What is needed =
Every line of the data needs to be returned exactly.

Source data =
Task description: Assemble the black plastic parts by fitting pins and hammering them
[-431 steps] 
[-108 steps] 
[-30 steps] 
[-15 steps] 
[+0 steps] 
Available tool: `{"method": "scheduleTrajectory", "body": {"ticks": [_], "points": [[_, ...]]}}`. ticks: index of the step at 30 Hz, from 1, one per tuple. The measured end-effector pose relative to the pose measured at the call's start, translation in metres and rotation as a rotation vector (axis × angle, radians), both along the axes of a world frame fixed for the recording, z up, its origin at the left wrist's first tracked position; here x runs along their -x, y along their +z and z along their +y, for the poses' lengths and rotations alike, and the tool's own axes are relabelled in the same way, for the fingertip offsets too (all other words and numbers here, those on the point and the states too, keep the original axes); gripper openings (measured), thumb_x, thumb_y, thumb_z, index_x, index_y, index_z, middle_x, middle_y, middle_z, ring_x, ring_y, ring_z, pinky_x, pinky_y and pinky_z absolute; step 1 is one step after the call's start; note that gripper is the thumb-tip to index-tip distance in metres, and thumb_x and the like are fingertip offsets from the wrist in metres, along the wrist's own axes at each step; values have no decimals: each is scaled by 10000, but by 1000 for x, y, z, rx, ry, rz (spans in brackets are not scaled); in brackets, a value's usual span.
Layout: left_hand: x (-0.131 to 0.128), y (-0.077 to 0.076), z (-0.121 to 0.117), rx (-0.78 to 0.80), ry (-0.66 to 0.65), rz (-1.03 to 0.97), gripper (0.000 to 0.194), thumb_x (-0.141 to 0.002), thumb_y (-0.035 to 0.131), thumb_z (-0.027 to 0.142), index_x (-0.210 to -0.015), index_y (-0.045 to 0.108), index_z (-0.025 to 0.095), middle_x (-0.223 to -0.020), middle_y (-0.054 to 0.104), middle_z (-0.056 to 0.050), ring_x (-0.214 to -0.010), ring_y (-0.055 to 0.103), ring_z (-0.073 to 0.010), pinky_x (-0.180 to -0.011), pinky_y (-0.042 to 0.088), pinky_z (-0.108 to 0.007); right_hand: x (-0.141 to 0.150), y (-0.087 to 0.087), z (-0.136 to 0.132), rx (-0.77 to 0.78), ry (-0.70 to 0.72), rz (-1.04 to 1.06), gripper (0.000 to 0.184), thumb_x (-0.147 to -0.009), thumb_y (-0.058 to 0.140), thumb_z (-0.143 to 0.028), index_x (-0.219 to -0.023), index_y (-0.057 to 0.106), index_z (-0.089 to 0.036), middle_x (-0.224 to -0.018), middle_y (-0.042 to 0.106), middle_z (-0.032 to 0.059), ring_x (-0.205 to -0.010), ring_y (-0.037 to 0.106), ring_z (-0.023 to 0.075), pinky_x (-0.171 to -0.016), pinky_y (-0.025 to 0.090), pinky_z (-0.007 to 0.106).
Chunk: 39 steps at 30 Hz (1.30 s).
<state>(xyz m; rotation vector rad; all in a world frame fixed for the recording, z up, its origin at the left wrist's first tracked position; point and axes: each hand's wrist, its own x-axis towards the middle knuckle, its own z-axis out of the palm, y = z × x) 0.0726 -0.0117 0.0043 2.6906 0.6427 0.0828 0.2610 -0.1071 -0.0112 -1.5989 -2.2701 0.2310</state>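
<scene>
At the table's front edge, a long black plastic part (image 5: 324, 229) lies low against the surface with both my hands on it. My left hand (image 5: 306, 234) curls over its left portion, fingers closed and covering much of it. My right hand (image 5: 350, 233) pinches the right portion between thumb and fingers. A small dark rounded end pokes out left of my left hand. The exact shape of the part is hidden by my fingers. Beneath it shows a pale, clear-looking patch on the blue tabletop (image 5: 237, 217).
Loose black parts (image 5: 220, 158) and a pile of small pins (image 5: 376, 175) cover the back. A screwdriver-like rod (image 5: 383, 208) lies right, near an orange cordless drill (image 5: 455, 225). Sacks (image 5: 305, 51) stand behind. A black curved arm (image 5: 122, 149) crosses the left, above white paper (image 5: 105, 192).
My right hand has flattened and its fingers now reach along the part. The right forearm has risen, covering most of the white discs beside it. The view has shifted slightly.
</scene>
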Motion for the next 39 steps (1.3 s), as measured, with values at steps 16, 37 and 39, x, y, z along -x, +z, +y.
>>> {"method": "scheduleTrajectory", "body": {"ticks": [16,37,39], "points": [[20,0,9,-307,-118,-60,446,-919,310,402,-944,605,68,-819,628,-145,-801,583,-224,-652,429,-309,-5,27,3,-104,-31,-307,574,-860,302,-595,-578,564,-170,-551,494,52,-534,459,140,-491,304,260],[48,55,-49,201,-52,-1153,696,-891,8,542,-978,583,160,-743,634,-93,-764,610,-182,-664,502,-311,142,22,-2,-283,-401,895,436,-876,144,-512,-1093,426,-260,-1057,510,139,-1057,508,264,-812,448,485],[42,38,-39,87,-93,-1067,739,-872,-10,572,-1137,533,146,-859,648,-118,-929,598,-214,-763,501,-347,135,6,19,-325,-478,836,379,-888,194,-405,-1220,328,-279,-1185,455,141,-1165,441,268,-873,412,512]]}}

Solution to this task =
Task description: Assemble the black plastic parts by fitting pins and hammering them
[-431 steps] 
[-108 steps] 
[-30 steps] 
[-15 steps] 
[+0 steps] 
Available tool: `{"method": "scheduleTrajectory", "body": {"ticks": [_], "points": [[_, ...]]}}`. ticks: index of the step at 30 Hz, from 1, one per tuple. The measured end-effector pose relative to the pose measured at the call's start, translation in metres and rotation as a rotation vector (axis × angle, radians), both along the axes of a world frame fixed for the recording, z up, its origin at the left wrist's first tracked position; here x runs along their -x, y along their +z and z along their +y, for the poses' lengths and rotations alike, and the tool's own axes are relabelled in the same way, for the fingertip offsets too (all other words and numbers here, those on the point and the states too, keep the original axes); gripper openings (measured), thumb_x, thumb_y, thumb_z, index_x, index_y, index_z, middle_x, middle_y, middle_z, ring_x, ring_y, ring_z, pinky_x, pinky_y and pinky_z absolute; step 1 is one step after the call's start; note that gripper is the thumb-tip to index-tip distance in metres, and thumb_x and the like are fingertip offsets from the wrist in metres, along the wrist's own axes at each step; values have no decimals: each is scaled by 10000, but by 1000 for x, y, z, rx, ry, rz (spans in brackets are not scaled); in brackets, a value's usual span.
Layout: left_hand: x (-0.131 to 0.128), y (-0.077 to 0.076), z (-0.121 to 0.117), rx (-0.78 to 0.80), ry (-0.66 to 0.65), rz (-1.03 to 0.97), gripper (0.000 to 0.194), thumb_x (-0.141 to 0.002), thumb_y (-0.035 to 0.131), thumb_z (-0.027 to 0.142), index_x (-0.210 to -0.015), index_y (-0.045 to 0.108), index_z (-0.025 to 0.095), middle_x (-0.223 to -0.020), middle_y (-0.054 to 0.104), middle_z (-0.056 to 0.050), ring_x (-0.214 to -0.010), ring_y (-0.055 to 0.103), ring_z (-0.073 to 0.010), pinky_x (-0.180 to -0.011), pinky_y (-0.042 to 0.088), pinky_z (-0.108 to 0.007); right_hand: x (-0.141 to 0.150), y (-0.087 to 0.087), z (-0.136 to 0.132), rx (-0.77 to 0.78), ry (-0.70 to 0.72), rz (-1.04 to 1.06), gripper (0.000 to 0.184), thumb_x (-0.147 to -0.009), thumb_y (-0.058 to 0.140), thumb_z (-0.143 to 0.028), index_x (-0.219 to -0.023), index_y (-0.057 to 0.106), index_z (-0.089 to 0.036), middle_x (-0.224 to -0.018), middle_y (-0.042 to 0.106), middle_z (-0.032 to 0.059), ring_x (-0.205 to -0.010), ring_y (-0.037 to 0.106), ring_z (-0.023 to 0.075), pinky_x (-0.171 to -0.016), pinky_y (-0.025 to 0.090), pinky_z (-0.007 to 0.106).
Chunk: 39 steps at 30 Hz (1.30 s).
<state>(xyz m; rotation vector rad; all in a world frame fixed for the recording, z up, its origin at the left wrist's first tracked position; point and axes: each hand's wrist, its own x-axis towards the middle knuckle, its own z-axis out of the palm, y = z × x) 0.0726 -0.0117 0.0043 2.6906 0.6427 0.0828 0.2610 -0.1071 -0.0112 -1.5989 -2.2701 0.2310</state>
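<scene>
At the table's front edge, a long black plastic part (image 5: 324, 229) lies low against the surface with both my hands on it. My left hand (image 5: 306, 234) curls over its left portion, fingers closed and covering much of it. My right hand (image 5: 350, 233) pinches the right portion between thumb and fingers. A small dark rounded end pokes out left of my left hand. The exact shape of the part is hidden by my fingers. Beneath it shows a pale, clear-looking patch on the blue tabletop (image 5: 237, 217).
Loose black parts (image 5: 220, 158) and a pile of small pins (image 5: 376, 175) cover the back. A screwdriver-like rod (image 5: 383, 208) lies right, near an orange cordless drill (image 5: 455, 225). Sacks (image 5: 305, 51) stand behind. A black curved arm (image 5: 122, 149) crosses the left, above white paper (image 5: 105, 192).
My right hand has flattened and its fingers now reach along the part. The right forearm has risen, covering most of the white discs beside it. The view has shifted slightly.
</scene>
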Motion for the next 39 steps (1.3 s), as measured, with values at steps 16, 37 and 39, x, y, z along -x, +z, +y.
>>> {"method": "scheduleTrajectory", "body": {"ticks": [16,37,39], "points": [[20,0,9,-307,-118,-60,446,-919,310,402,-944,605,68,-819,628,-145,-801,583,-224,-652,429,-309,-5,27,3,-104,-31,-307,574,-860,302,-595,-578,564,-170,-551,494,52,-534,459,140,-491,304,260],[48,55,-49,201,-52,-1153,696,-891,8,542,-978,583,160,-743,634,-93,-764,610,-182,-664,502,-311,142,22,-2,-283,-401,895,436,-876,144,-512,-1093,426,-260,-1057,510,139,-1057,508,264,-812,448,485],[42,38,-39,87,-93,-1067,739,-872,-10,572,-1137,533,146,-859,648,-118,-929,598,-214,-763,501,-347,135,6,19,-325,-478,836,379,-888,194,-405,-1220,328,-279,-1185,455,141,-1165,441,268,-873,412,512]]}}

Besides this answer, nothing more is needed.